Tuesday, February 10, 2009

High Def 25Psf video

More than a decade ago when Mr Sony was developing what would become HDCam (with some small contribution from the previous 1" open-reel HDVRS analogue & digital formats) they realised that progressive video was the future but existing HD equipment (typically the BVM-D series monitors) couldn't lock to such a slow framerate (24/25/29.97 as opposed to 48/50/59.98 fields). The answer for progressively-sourced pictures was the Psf standard which makes progressive frames look like interlaced video. So as to make film people think that this was better than video they have a new name for a field - the segment. In fact Psf is interlaced video (but there is no movement between the fields) - it just shows that good old interlaced video is able to faithfully reproduce progressive pictures (but the reverse is not true as progressive video with the same frame-rate has only half the motion rendition as interlaced video).

So - let's dismiss a couple of misconceptions;

  • There is no difference between a Psf signal and an interlaced signal from a technical standpoint
  • Sending 1080 pictures via Psf doesn't degrade them in the slightest - in fact if you're laying off 1080 to HDCamSR then anything below a 5800 (in 50/60P mode @880mBits) is recording Psf!
Now then - below are screen-grabs from my trusty WFM7120. The first shows the output from a Symphony NitrisDX BOB. The footage had come from a Sony EX3 cameras recorded at 35mBits 1080/25P onto Memory Stick and imported straight into a progressive timeline. The Avid plays back Psf which the Tek shows as 1080i (for the reasons discussed above). Laying this off to HDCamSR (a 5500 deck) gives a 25Psf recording on tape. The second screen shot is the Quicktime sample movie imported into a new 25P timeline - it just serves to comfirm that the BOB output is always Psf.



This last picture is the down-convert output of a Leitch X75 which is a great little get you out of trouble box (basically does everything->everything with a few extra tricks thrown in - profanity delay etc.) but it's not a multi-frame broadcast standards converter (like a Snell & Wilcox Ukon).

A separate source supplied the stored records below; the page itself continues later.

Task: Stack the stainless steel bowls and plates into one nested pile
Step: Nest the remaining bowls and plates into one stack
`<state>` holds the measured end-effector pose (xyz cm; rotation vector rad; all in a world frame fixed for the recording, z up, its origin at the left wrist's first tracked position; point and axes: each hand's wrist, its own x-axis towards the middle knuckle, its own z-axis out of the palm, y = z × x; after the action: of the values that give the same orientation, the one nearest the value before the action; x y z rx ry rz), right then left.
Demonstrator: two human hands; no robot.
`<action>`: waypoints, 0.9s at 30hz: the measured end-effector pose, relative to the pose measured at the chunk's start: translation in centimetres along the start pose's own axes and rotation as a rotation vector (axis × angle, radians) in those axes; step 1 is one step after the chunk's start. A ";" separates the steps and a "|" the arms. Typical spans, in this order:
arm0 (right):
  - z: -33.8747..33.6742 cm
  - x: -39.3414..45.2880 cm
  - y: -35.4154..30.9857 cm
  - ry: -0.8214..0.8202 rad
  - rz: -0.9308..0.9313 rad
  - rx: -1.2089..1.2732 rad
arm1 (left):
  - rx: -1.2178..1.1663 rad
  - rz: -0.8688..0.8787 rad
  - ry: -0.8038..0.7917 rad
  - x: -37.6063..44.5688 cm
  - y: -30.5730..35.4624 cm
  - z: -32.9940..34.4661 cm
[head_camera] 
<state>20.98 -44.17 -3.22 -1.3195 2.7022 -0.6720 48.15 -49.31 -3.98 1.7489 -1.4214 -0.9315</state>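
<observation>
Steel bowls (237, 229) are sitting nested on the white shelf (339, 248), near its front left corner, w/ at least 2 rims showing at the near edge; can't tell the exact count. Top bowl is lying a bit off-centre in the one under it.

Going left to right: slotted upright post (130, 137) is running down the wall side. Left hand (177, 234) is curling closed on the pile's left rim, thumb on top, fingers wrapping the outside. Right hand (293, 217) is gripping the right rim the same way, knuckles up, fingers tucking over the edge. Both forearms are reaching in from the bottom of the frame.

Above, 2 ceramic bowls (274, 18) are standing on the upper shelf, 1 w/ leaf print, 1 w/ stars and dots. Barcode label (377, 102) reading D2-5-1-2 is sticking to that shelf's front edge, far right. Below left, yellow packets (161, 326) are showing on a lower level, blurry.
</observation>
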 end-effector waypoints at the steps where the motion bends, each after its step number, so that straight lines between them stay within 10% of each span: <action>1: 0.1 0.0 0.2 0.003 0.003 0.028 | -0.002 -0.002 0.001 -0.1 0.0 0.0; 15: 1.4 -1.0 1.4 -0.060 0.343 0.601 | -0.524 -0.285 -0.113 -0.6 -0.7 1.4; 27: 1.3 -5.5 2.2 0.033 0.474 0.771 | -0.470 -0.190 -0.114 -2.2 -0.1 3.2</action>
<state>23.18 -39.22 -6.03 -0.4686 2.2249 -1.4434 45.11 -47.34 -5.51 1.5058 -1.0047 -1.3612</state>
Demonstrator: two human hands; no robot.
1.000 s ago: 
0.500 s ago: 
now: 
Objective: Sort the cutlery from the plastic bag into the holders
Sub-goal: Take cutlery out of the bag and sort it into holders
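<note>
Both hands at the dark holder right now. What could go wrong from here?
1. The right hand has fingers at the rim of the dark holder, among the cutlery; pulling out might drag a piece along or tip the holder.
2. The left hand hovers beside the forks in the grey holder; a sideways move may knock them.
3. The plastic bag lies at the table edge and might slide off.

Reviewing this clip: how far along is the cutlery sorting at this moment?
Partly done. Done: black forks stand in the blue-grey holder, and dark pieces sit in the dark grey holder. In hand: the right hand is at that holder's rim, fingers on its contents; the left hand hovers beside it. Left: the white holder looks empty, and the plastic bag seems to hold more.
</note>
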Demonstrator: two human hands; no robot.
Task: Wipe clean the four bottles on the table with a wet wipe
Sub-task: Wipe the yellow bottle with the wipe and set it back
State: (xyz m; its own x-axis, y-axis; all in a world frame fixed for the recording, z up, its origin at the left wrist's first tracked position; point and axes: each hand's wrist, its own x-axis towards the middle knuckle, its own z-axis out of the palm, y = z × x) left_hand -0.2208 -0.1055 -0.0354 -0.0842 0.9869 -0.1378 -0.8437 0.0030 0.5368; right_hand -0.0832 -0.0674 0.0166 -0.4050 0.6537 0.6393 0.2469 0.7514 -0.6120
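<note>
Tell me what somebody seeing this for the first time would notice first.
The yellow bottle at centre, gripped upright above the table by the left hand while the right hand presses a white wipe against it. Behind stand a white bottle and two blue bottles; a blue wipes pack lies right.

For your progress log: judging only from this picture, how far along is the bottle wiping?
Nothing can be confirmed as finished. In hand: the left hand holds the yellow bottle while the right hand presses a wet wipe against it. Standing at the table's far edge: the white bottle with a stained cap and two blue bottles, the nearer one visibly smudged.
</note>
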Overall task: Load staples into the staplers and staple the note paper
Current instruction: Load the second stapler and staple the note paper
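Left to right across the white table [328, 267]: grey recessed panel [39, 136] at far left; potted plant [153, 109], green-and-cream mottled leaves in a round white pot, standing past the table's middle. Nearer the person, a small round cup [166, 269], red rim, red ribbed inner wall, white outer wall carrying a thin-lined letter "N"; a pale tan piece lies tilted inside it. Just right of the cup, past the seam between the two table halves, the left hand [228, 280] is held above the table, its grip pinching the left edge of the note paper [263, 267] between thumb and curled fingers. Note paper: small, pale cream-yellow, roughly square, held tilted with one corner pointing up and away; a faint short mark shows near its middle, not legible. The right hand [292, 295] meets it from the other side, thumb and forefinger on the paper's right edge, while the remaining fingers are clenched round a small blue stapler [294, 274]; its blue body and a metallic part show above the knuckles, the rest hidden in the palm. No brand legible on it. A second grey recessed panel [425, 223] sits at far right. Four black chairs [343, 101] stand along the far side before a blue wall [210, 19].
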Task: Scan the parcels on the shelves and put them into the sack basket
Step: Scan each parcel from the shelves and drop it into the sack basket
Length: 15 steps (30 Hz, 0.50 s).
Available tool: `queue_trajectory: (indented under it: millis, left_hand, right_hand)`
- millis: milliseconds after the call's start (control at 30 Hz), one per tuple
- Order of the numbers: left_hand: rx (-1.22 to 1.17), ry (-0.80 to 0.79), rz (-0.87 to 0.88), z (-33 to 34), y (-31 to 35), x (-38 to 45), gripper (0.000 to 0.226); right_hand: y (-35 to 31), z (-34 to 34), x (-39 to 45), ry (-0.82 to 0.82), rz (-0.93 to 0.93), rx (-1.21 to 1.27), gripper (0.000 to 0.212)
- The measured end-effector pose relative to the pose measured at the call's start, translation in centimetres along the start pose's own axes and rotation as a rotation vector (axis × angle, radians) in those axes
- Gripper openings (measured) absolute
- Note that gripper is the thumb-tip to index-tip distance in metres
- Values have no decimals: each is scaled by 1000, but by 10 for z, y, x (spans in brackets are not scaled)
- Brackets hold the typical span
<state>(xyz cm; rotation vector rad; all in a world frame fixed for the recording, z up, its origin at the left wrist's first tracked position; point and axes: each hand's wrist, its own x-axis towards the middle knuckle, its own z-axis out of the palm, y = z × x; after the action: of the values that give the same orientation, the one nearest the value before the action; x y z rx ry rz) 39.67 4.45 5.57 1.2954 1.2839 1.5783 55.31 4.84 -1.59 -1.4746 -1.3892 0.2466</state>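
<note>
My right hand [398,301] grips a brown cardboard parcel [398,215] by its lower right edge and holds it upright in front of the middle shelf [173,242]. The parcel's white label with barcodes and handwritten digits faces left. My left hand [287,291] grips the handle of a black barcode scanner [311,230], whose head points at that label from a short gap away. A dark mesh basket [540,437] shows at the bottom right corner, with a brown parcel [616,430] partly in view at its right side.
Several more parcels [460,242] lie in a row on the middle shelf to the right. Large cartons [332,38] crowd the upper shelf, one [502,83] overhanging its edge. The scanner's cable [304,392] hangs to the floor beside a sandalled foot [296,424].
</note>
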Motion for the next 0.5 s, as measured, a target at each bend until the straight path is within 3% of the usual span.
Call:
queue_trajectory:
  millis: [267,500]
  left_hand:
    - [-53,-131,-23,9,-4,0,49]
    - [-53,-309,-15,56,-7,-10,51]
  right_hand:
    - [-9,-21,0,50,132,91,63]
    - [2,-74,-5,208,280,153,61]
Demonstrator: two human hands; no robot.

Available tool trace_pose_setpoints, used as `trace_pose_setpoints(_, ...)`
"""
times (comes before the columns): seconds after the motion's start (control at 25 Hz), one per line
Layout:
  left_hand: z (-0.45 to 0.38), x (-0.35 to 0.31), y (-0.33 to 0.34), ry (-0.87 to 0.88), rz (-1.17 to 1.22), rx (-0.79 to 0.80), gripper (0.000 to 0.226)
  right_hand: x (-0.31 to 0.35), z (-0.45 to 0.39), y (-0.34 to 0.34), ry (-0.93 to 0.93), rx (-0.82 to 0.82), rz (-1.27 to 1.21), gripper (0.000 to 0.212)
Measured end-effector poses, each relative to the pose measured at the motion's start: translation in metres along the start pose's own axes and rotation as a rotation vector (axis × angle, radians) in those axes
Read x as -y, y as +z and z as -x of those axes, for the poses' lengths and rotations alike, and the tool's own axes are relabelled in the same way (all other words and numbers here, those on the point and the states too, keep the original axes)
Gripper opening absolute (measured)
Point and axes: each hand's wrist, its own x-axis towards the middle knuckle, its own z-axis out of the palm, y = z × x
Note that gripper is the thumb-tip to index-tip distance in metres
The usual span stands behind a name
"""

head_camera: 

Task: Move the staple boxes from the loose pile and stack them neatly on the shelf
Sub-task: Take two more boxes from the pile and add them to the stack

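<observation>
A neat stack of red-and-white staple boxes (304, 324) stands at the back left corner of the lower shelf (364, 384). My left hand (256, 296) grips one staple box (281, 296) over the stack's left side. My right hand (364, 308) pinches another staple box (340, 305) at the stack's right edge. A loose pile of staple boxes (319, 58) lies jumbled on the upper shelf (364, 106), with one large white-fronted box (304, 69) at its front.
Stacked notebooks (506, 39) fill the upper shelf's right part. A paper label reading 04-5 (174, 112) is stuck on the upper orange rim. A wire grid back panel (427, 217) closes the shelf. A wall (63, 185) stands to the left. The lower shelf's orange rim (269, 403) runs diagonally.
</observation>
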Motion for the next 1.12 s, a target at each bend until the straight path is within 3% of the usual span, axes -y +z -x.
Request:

Although you can't see it from this screen-grab the SD output has had it's field-dominance changed and the quality of the video ain't great. This wouldn't be an issue for VHS/DVD review copy or if it was the pre-processed feed for web-conversion but it's not suitable for SD delivery.
For that the best option (short of a £20k Ukon!) is to use the SD-downconvert from the HDCamSR machine.

2 comments:

Unknown said...

Just wondering now. Granted, there's no difference between i/psf on the SDI cable ...

But I was under the impression that the SR deck will treat the incoming fields differently depending on the mode. Theoretically, reassembling and storing "25psf" frames as real progressive frames, rather than twice as many fields, should make for more effective compression ... or rather, less compression artefacts for the same data rate.

I've never tested this out though. If I'm right, then setting the deck to 25sF mode but inputting and recording genuine interlaced content would be a bad idea.

Phil Crawley said...

Hmmm - I don't know HDCamSR decks as well as I should, however, DigiBeta (which admittedly doesn't do long-GOP compression) builds the entire frame before it does the macroblock-derivation - it has to because the zig-zag encode (before the run-length stage) needs the whole frame built. Now then, I can't imagine that HDCam and/or SR would do it differently (remember - both systems, whether longGOP to i-frame-only have to do those initial stages) and so regardless of whether the frame had arrived over the SDi i/f as two segments (i.e. interlaced) or as a contiguous frame it'll be assembled into a frame for the first stage of the DCT stage.